Buying from Amazon is supporting an economy that increases the sector of people who don’t make a living wage, increases the wealth disparity, and also creates a larger scale work environment that rips apart the human spirit.
Jeff Bezos has questionable ethics
Obviously, I don’t actually know Jeff Bezos, so this section is largely speculation. However, as a general note, it’s not my style to ride the corporate-executives-are-evil train, and I actually have favorable opinions of the founders/owners of a few of the other largest corporations in America.
All that being said, everything I’ve read about Mr. Bezos, the owner of Amazon, suggests to me he is a person with very little empathy, incredibly cutthroat, and is primarily motivated by a pathological degree of competitiveness and desire for power. He is not a person I feel good about having a major influence on the flow of our country.

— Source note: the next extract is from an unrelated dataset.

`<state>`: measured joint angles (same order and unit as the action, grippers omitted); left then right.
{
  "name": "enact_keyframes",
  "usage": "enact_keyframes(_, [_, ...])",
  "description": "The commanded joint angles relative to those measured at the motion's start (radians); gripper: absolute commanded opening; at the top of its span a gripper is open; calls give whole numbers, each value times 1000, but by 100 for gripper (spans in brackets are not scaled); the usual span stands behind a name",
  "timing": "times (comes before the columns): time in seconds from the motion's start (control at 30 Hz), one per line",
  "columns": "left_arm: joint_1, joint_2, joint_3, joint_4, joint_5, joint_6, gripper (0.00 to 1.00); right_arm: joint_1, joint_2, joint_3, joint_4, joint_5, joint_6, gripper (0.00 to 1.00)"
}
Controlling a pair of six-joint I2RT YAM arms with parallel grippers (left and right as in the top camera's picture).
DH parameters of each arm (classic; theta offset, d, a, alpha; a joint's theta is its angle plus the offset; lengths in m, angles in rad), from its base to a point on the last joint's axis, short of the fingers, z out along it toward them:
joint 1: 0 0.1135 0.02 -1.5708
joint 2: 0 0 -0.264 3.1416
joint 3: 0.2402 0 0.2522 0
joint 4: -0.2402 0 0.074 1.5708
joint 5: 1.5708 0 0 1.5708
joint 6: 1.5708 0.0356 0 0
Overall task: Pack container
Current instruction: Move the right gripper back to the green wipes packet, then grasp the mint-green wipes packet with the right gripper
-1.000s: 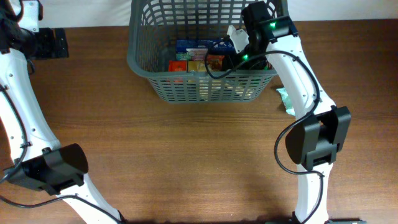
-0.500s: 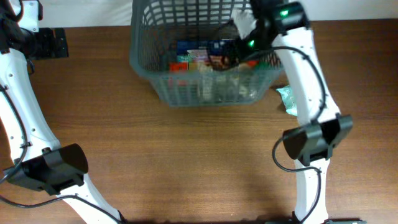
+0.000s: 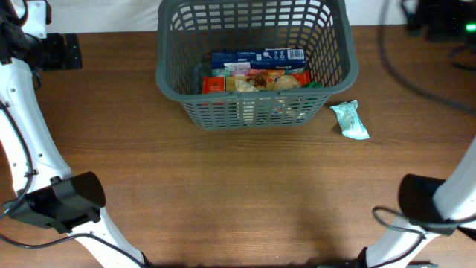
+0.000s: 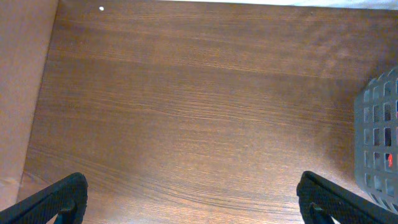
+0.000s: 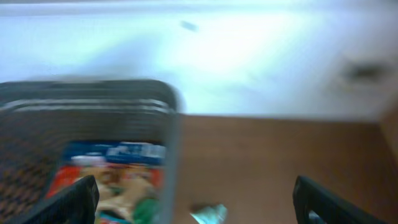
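The dark grey basket (image 3: 253,113) stands at the back middle of the table. It holds a blue box (image 3: 256,56) and several red, orange and green packets (image 3: 260,79). A teal packet (image 3: 349,120) lies on the table just right of the basket. My right gripper (image 5: 199,208) is open and empty, high above the table right of the basket's rim (image 5: 168,118), with the teal packet (image 5: 210,214) below it. My left gripper (image 4: 196,208) is open and empty over bare wood, left of the basket's wall (image 4: 379,143).
The right arm's dark wrist (image 3: 439,18) is at the back right corner, and its base link (image 3: 424,201) is at the front right. The left arm (image 3: 22,134) runs along the left side. A white wall lies behind the table.
My right arm has pulled up out of the basket and swung away to the back right corner, uncovering the basket's contents. The left arm has not moved.
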<state>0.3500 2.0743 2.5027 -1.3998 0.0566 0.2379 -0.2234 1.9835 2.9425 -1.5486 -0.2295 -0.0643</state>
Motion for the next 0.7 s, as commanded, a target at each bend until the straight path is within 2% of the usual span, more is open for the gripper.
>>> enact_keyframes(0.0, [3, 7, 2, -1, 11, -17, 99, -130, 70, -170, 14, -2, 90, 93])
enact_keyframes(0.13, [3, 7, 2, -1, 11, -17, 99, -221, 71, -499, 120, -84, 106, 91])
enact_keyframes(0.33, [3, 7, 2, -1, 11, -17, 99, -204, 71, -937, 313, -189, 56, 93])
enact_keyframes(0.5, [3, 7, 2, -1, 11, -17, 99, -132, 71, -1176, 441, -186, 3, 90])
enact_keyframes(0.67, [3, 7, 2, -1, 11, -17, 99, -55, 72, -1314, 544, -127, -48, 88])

This article paints an interesting overview.
On a bright note, after a long history of practically very zero philanthropy, he did recently commit 10 billion, around 7% of his wealth, to climate change. So I’d like to throw him a little bone there, but it’s going to take a lot more than that to radically change my take on him.
In any case, rather than taking my word for it, I encourage you to do your own research, and come to your own conclusions.
The purpose of this post is not to shame anyone for their purchasing habits, or to suggest that boycotting Amazon is even the best way to go about life. Rather, I am merely sharing my process and some decisions that have helped me step into deeper layers of peace and alignment.
I welcome everyone to have their own opinion and approach on how to best live this precious life. In turn, I leave you with a more general question to help you come more fully into your own:
With respect to your purchasing decisions, how could you step into fuller integrity?